(Assignment): Exactly reproduce each of the entries shown below.

*** Opening of Data listing ***

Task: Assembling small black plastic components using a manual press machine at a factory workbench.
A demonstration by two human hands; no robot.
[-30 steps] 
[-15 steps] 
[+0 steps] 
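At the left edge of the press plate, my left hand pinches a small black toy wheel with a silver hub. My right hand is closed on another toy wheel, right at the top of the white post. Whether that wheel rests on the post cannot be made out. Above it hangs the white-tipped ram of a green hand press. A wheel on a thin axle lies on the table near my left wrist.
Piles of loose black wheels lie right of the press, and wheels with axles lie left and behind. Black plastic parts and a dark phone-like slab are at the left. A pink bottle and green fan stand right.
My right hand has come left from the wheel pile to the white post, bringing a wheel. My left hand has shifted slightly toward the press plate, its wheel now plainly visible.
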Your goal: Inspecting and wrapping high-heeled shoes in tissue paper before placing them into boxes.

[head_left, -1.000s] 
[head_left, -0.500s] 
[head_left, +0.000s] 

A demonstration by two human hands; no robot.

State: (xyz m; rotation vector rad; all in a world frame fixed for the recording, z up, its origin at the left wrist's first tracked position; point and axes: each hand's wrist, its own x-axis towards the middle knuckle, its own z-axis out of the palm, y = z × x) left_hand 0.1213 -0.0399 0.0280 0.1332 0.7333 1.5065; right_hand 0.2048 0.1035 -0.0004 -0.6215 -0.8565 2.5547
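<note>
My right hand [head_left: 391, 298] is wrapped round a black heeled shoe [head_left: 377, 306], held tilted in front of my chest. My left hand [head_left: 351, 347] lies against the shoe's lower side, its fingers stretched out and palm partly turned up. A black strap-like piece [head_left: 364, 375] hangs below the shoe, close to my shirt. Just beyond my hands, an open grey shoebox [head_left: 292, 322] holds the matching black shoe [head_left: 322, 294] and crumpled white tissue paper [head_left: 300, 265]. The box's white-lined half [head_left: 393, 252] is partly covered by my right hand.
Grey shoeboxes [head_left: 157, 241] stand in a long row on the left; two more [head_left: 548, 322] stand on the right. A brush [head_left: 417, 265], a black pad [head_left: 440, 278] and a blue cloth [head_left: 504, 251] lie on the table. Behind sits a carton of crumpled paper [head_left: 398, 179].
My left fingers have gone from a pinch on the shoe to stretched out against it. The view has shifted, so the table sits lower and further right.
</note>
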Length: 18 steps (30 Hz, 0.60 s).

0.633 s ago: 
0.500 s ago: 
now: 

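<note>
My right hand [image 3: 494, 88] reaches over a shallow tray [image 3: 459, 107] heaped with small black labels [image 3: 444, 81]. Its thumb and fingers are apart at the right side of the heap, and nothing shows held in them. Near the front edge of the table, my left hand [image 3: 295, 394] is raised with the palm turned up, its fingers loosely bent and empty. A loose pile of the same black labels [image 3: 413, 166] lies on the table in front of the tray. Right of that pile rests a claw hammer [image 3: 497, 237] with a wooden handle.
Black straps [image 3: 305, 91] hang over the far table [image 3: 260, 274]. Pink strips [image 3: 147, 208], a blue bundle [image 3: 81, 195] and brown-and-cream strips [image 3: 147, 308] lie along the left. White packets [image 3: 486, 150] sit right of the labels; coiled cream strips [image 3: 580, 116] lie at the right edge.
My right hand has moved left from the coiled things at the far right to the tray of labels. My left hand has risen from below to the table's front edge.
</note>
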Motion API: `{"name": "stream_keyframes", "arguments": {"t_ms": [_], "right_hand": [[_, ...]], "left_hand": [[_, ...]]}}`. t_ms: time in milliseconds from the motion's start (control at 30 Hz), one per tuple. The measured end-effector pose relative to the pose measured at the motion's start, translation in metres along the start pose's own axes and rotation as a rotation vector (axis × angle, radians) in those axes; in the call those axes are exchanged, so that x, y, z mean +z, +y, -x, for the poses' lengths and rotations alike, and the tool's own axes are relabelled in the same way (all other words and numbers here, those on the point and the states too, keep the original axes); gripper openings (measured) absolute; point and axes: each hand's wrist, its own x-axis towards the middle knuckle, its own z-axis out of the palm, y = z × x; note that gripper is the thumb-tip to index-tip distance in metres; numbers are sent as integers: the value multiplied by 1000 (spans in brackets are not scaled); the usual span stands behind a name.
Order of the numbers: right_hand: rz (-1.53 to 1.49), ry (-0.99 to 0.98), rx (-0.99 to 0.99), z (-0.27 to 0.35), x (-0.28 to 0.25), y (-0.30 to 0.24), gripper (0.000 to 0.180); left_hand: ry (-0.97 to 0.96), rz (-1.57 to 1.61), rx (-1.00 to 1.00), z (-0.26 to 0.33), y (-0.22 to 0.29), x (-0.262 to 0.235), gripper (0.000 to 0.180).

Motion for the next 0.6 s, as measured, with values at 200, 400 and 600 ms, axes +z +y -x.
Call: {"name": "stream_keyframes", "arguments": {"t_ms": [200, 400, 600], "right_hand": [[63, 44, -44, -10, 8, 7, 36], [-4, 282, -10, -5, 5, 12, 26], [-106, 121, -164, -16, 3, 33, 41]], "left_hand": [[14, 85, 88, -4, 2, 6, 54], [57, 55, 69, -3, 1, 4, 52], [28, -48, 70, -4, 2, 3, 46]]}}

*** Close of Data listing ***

(Solution):
Task: Assembling small black plastic components using a manual press machine at a factory workbench.
A demonstration by two human hands; no robot.
[-30 steps] 
[-15 steps] 
[+0 steps] 
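At the left edge of the press plate, my left hand pinches a small black toy wheel with a silver hub. My right hand is closed on another toy wheel, right at the top of the white post. Whether that wheel rests on the post cannot be made out. Above it hangs the white-tipped ram of a green hand press. A wheel on a thin axle lies on the table near my left wrist.
Piles of loose black wheels lie right of the press, and wheels with axles lie left and behind. Black plastic parts and a dark phone-like slab are at the left. A pink bottle and green fan stand right.
My right hand has come left from the wheel pile to the white post, bringing a wheel. My left hand has shifted slightly toward the press plate, its wheel now plainly visible.
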Your goal: Inspecting and wrapping high-heeled shoes in tissue paper before placing them into boxes.

[head_left, -1.000s] 
[head_left, -0.500s] 
[head_left, +0.000s] 

A demonstration by two human hands; no robot.

State: (xyz m; rotation vector rad; all in a world frame fixed for the recording, z up, its origin at the left wrist's first tracked position; point and axes: each hand's wrist, its own x-axis towards the middle knuckle, its own z-axis out of the palm, y = z × x) left_hand 0.1213 -0.0399 0.0280 0.1332 0.7333 1.5065; right_hand 0.2048 0.1035 -0.0004 -0.6215 -0.8565 2.5547
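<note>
My right hand [head_left: 391, 298] is wrapped round a black heeled shoe [head_left: 377, 306], held tilted in front of my chest. My left hand [head_left: 351, 347] lies against the shoe's lower side, its fingers stretched out and palm partly turned up. A black strap-like piece [head_left: 364, 375] hangs below the shoe, close to my shirt. Just beyond my hands, an open grey shoebox [head_left: 292, 322] holds the matching black shoe [head_left: 322, 294] and crumpled white tissue paper [head_left: 300, 265]. The box's white-lined half [head_left: 393, 252] is partly covered by my right hand.
Grey shoeboxes [head_left: 157, 241] stand in a long row on the left; two more [head_left: 548, 322] stand on the right. A brush [head_left: 417, 265], a black pad [head_left: 440, 278] and a blue cloth [head_left: 504, 251] lie on the table. Behind sits a carton of crumpled paper [head_left: 398, 179].
My left fingers have gone from a pinch on the shoe to stretched out against it. The view has shifted, so the table sits lower and further right.
</note>
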Length: 18 steps (30 Hz, 0.60 s).

0.633 s ago: 
0.500 s ago: 
now: 

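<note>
My right hand [image 3: 494, 88] reaches over a shallow tray [image 3: 459, 107] heaped with small black labels [image 3: 444, 81]. Its thumb and fingers are apart at the right side of the heap, and nothing shows held in them. Near the front edge of the table, my left hand [image 3: 295, 394] is raised with the palm turned up, its fingers loosely bent and empty. A loose pile of the same black labels [image 3: 413, 166] lies on the table in front of the tray. Right of that pile rests a claw hammer [image 3: 497, 237] with a wooden handle.
Black straps [image 3: 305, 91] hang over the far table [image 3: 260, 274]. Pink strips [image 3: 147, 208], a blue bundle [image 3: 81, 195] and brown-and-cream strips [image 3: 147, 308] lie along the left. White packets [image 3: 486, 150] sit right of the labels; coiled cream strips [image 3: 580, 116] lie at the right edge.
My right hand has moved left from the coiled things at the far right to the tray of labels. My left hand has risen from below to the table's front edge.
</note>
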Motion API: `{"name": "stream_keyframes", "arguments": {"t_ms": [_], "right_hand": [[_, ...]], "left_hand": [[_, ...]]}}`. t_ms: time in milliseconds from the motion's start (control at 30 Hz), one per tuple. The measured end-effector pose relative to the pose measured at the motion's start, translation in metres along the start pose's own axes and rotation as a rotation vector (axis × angle, radians) in those axes; in the call those axes are exchanged, so that x, y, z mean +z, +y, -x, for the poses' lengths and rotations alike, and the tool's own axes are relabelled in the same way (all other words and numbers here, those on the point and the states too, keep the original axes); gripper openings (measured) absolute; point and axes: each hand's wrist, its own x-axis towards the middle knuckle, its own z-axis out of the palm, y = z × x; note that gripper is the thumb-tip to index-tip distance in metres; numbers are sent as integers: the value multiplied by 1000 (spans in brackets are not scaled); the usual span stands behind a name.
Order of the numbers: right_hand: rz (-1.53 to 1.49), ry (-0.99 to 0.98), rx (-0.99 to 0.99), z (-0.27 to 0.35), x (-0.28 to 0.25), y (-0.30 to 0.24), gripper (0.000 to 0.180); left_hand: ry (-0.97 to 0.96), rz (-1.57 to 1.61), rx (-1.00 to 1.00), z (-0.26 to 0.33), y (-0.22 to 0.29), x (-0.262 to 0.235), gripper (0.000 to 0.180).

Motion for the next 0.6 s, as measured, with values at 200, 400 and 600 ms, axes +z +y -x.
Call: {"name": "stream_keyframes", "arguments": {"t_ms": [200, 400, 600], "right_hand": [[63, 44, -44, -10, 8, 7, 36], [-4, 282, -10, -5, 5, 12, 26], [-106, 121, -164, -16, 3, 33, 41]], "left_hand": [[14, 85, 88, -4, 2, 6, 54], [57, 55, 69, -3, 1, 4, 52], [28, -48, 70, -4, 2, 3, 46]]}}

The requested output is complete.